UPON IMPERFECTIONS.
"Some people have so high an opinion of their own perfection that should they discover any failings or imperfections in themselves they are thrown into despair. They are like people so anxious about their health that the slightest illness alarms them, and who take so many precautions to preserve this precious health that in the end they ruin it."
Our Blessed Father wished us to profit, not only by our tribulations, but also by our imperfections, and that these latter should serve to establish and settle us in a courageous humility, and make us hope, even against hope, and in spite of the most discouraging appearances. "In this way," he said, "we draw our healing and help from the very hand of our adversaries." To a person who was troubled at her imperfections, he wrote thus: "We should, indeed, like to be without imperfections, but, my dearest daughter, we must submit patiently to the trial of having a human, rather than an angelic, nature.

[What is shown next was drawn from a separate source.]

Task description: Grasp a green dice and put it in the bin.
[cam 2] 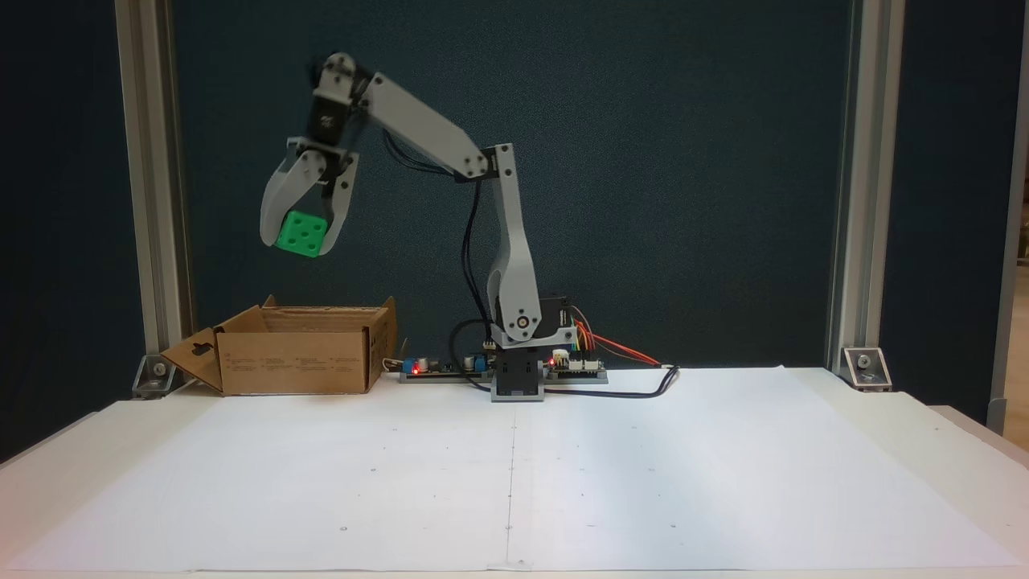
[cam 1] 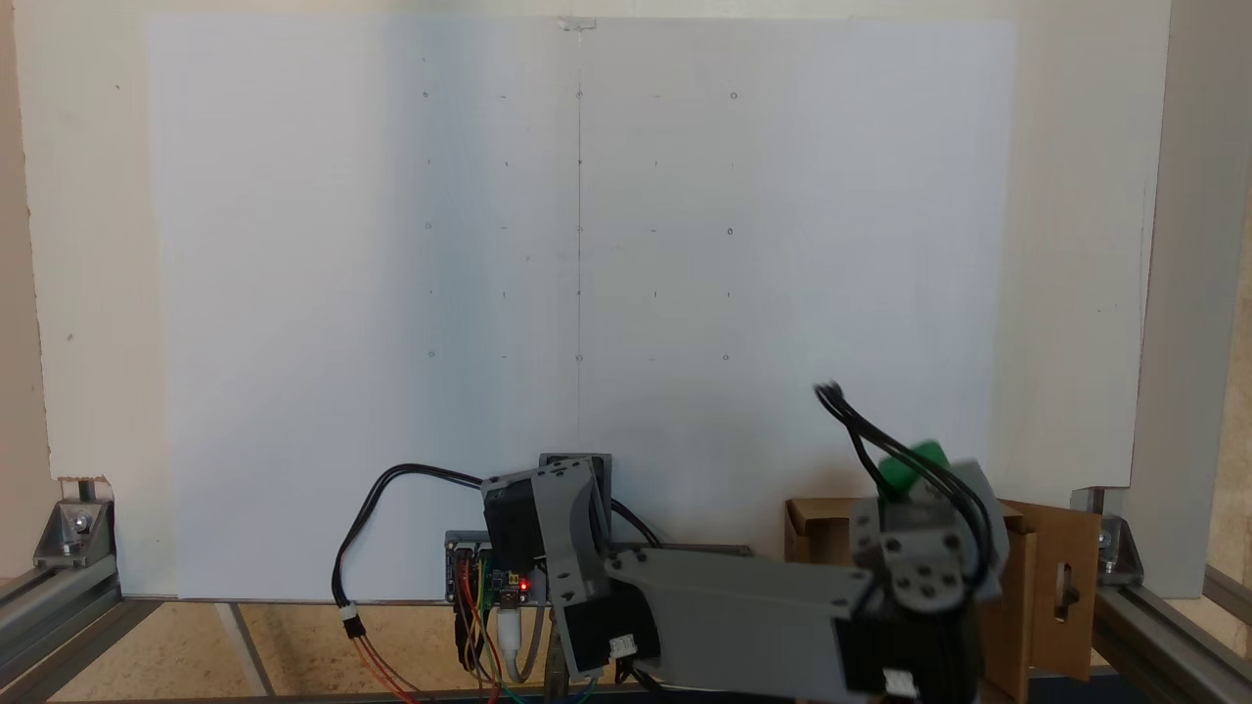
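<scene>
My gripper (cam 2: 302,235) hangs high in the air, pointing down, shut on the green dice (cam 2: 301,233), whose pips face the camera. It is well above the open top of the bin (cam 2: 297,362), a brown cardboard box with a keyhole-cut flap at the table's back left. In a fixed view from above, the green dice (cam 1: 913,466) peeks out past the wrist and black cables, over the bin (cam 1: 1042,587) at the lower right.
The arm's base (cam 2: 518,374) and circuit boards with coloured wires (cam 2: 575,366) stand at the back edge, right of the box. White paper (cam 2: 514,466) covers the table. Aluminium frame posts (cam 2: 153,193) rise at both back corners.
</scene>
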You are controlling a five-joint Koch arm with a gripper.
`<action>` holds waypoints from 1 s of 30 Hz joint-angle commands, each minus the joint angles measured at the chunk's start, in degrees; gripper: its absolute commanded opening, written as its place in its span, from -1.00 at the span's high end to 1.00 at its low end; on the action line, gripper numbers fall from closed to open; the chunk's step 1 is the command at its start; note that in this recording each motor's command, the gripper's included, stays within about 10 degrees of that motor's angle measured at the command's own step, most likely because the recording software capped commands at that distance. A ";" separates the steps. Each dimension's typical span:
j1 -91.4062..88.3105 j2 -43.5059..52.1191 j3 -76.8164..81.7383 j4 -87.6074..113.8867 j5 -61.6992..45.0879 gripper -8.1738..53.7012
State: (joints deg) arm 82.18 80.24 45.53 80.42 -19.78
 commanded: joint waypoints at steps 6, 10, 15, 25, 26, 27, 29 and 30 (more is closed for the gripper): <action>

Our imperfections ought not, indeed, to please us; on the contrary, we should say with the holy Apostle: Unhappy man, that I am, who shall deliver me from the body of this death![1] But, at the same time, they ought not to astonish us, nor to discourage us: we should draw from them submission, humility, and mistrust of ourselves; never discouragement and loss of heart, far less distrust of God's love for us; for though He loves not our imperfections and venial sins, He loves us, in spite of them.
"The weakness and backwardness of a child displeases its mother, but she does not for that reason love it less. On the contrary, she loves it more fondly, because she compassionates it. So, too, is it with God, who cannot, as I have said, love our imperfections and venial sins, but never ceases to love us, so that David with reason cries out to Him: Have mercy on me, O Lord, for I am weak."[2]